| Action item |
Your job is to set down the stretch of entries that opens with the line containing "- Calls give" and closes with the line containing "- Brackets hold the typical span". Keep both end lines, copy each exactly, and add nothing.

| Exercise inputs |
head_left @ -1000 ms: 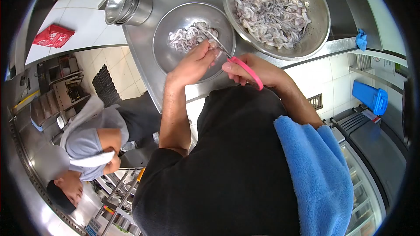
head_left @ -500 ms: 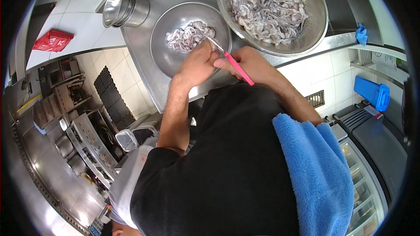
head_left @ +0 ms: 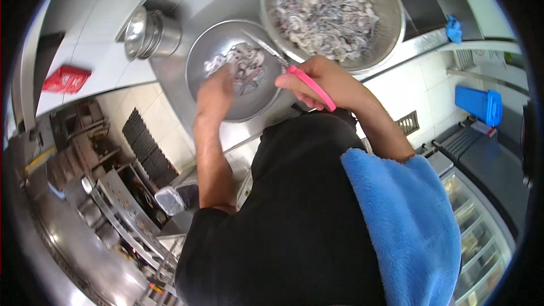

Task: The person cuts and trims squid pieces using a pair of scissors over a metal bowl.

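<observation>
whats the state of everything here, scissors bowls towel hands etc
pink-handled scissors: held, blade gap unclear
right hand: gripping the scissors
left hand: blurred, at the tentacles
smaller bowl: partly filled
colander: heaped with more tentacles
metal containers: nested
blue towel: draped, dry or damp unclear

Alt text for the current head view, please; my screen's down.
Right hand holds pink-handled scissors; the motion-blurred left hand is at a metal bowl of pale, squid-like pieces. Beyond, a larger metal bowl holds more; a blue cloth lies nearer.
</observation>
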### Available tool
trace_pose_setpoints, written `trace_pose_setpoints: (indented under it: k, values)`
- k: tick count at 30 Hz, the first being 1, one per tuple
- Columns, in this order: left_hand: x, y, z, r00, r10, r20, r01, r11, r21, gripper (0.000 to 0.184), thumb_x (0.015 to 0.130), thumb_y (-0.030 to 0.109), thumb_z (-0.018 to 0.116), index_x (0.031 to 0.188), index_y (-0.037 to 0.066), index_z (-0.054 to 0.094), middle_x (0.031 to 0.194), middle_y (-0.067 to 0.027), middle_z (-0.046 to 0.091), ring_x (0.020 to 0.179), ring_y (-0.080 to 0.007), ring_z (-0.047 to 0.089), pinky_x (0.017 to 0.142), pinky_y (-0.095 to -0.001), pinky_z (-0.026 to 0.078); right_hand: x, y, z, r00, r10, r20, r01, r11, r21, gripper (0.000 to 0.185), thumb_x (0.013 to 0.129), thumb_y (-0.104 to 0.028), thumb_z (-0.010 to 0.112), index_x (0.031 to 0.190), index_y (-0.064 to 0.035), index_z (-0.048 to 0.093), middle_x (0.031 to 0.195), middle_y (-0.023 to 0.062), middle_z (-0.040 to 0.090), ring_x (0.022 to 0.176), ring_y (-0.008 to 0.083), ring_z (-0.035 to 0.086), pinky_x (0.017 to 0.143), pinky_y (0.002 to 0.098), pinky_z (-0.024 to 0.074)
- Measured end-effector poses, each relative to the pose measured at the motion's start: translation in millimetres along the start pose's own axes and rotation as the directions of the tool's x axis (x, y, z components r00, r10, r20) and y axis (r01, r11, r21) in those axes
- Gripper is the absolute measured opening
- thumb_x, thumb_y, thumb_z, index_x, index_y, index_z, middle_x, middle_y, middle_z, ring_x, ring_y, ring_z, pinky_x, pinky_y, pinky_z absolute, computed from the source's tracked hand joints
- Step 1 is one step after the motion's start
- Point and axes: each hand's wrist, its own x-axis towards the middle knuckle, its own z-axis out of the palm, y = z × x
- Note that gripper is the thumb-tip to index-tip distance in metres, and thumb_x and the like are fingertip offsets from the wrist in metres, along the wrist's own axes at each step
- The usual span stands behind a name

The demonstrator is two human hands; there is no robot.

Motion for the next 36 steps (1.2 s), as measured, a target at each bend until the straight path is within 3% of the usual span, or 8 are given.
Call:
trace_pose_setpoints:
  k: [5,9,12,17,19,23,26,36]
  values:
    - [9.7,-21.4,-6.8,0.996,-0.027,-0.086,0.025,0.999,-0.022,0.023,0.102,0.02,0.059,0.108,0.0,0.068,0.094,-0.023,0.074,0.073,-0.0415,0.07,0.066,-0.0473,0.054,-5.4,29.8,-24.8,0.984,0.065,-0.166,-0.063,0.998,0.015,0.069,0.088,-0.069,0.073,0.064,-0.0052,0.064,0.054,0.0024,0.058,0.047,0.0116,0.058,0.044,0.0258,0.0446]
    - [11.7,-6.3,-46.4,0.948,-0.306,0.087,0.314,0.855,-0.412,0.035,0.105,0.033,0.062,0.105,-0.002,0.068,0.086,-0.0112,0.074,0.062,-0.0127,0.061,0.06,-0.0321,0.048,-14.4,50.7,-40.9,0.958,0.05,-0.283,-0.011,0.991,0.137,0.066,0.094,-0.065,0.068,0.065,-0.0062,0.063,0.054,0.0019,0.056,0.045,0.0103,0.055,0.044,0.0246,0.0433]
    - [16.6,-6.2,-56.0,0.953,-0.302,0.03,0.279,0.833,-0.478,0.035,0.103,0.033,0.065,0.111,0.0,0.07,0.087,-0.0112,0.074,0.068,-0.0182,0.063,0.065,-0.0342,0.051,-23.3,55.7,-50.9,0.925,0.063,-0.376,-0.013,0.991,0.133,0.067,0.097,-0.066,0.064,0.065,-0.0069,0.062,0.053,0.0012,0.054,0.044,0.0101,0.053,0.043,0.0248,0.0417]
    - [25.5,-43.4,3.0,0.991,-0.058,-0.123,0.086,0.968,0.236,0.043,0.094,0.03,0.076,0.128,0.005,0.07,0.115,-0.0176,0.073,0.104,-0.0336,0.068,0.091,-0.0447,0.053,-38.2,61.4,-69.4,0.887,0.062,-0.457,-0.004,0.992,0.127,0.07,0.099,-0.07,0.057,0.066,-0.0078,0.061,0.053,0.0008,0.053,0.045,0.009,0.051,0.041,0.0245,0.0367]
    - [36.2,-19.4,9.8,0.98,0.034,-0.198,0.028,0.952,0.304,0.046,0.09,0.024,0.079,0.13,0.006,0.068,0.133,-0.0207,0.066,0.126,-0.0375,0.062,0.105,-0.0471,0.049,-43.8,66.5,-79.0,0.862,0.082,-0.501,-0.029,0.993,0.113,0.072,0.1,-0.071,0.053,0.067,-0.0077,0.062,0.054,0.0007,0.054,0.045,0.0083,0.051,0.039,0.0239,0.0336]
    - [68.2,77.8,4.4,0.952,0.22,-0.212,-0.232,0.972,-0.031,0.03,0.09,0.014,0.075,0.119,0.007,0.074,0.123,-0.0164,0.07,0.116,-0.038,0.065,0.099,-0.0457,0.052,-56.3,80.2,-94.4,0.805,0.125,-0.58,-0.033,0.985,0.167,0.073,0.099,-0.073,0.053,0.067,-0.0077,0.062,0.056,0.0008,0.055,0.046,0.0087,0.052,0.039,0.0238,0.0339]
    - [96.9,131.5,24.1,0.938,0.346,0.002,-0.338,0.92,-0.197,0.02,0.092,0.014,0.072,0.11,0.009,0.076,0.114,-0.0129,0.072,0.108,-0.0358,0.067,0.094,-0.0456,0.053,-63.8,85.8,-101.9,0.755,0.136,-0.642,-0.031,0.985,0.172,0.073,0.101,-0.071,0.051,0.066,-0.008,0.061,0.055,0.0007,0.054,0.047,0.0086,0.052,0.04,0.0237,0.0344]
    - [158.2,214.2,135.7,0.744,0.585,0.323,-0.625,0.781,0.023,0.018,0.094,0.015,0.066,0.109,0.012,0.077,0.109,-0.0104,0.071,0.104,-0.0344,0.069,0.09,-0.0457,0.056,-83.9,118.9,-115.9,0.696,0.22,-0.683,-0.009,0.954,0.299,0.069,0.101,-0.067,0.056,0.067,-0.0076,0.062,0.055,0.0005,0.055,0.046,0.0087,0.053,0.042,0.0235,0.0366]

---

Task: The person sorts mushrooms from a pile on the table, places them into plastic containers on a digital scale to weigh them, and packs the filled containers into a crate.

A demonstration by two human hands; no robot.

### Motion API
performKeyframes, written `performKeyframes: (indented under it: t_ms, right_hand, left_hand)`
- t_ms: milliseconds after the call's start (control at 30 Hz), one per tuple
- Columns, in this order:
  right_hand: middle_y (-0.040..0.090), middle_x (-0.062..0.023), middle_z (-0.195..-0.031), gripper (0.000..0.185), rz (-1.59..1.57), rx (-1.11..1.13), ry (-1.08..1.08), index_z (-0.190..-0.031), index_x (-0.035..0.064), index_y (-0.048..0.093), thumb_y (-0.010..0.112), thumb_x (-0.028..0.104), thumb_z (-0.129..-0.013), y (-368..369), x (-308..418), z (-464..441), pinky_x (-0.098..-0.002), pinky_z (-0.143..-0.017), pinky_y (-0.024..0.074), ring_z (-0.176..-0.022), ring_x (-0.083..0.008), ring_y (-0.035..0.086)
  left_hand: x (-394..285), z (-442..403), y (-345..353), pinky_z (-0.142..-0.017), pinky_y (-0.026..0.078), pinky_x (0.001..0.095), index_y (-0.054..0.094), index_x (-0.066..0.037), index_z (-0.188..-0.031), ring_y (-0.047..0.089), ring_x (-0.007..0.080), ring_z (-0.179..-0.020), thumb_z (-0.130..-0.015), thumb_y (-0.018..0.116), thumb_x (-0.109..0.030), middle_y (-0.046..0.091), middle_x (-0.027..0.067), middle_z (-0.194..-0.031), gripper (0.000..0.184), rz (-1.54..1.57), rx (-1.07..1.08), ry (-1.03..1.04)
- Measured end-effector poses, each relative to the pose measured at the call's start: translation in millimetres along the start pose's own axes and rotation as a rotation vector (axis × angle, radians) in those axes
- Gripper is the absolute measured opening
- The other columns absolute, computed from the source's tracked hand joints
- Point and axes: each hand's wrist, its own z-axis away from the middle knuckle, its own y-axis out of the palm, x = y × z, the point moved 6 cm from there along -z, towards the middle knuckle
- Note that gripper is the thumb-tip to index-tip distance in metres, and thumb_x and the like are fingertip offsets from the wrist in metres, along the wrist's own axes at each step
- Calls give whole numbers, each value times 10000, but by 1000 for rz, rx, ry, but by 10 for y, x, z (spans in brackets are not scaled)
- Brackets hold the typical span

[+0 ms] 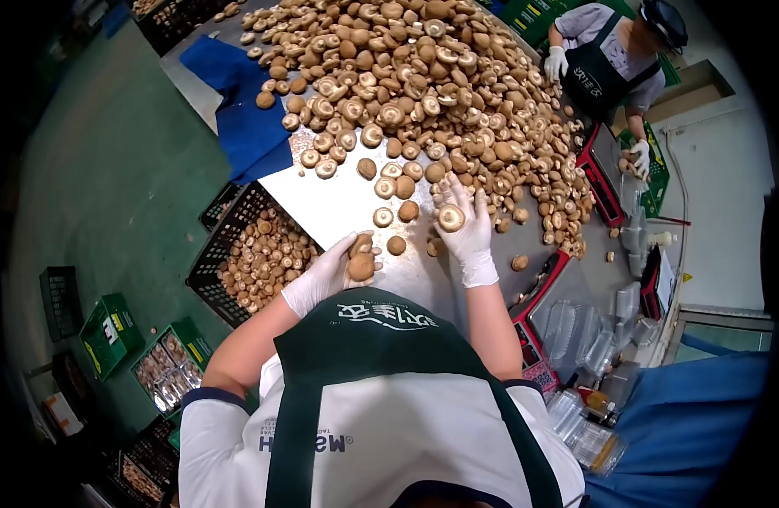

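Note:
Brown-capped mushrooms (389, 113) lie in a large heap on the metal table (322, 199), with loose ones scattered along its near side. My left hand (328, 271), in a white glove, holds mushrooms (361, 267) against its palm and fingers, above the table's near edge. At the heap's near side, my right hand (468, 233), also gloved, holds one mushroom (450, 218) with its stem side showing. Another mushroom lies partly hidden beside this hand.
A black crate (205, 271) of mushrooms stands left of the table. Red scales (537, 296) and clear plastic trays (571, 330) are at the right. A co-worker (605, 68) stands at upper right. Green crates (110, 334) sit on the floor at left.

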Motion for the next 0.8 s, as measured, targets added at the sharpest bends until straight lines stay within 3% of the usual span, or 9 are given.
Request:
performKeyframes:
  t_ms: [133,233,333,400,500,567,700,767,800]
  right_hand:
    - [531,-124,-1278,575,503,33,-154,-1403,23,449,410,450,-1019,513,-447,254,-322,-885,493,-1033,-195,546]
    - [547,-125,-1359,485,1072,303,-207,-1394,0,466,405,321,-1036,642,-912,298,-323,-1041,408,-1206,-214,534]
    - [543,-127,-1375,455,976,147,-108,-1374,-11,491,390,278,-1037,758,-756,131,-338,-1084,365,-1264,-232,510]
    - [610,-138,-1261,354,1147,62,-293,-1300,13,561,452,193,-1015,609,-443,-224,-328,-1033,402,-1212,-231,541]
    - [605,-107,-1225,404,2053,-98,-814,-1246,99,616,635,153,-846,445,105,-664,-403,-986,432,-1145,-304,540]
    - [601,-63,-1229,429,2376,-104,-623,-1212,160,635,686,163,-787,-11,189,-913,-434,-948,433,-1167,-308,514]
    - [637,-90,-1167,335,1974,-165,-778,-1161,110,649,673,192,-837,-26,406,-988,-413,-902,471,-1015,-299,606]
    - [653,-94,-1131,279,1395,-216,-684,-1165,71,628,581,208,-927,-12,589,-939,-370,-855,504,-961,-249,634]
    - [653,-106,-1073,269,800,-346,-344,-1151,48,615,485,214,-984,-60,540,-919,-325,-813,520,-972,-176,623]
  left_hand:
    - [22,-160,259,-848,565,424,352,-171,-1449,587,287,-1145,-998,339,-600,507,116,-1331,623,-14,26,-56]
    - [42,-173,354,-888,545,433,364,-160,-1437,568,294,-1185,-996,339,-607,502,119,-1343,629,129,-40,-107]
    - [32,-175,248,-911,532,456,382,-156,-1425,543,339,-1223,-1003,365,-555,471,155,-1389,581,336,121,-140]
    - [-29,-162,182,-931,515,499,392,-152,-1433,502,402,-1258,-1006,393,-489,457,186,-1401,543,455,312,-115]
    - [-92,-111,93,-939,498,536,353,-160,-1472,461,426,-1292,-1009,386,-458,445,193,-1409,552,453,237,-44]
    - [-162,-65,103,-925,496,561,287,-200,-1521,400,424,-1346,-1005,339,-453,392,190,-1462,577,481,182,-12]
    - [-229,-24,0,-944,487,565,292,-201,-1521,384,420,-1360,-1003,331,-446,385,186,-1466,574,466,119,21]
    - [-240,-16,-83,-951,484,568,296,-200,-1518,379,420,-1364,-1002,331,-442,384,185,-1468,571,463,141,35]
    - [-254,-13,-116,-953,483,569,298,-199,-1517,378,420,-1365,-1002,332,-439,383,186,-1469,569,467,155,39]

| Result for this task |
- Calls give whole numbers, each value times 10000, but by 1000 for rz, rx, ry, but by 10 for y, x, z (spans in brackets are not scaled)
- Brackets hold the typical span

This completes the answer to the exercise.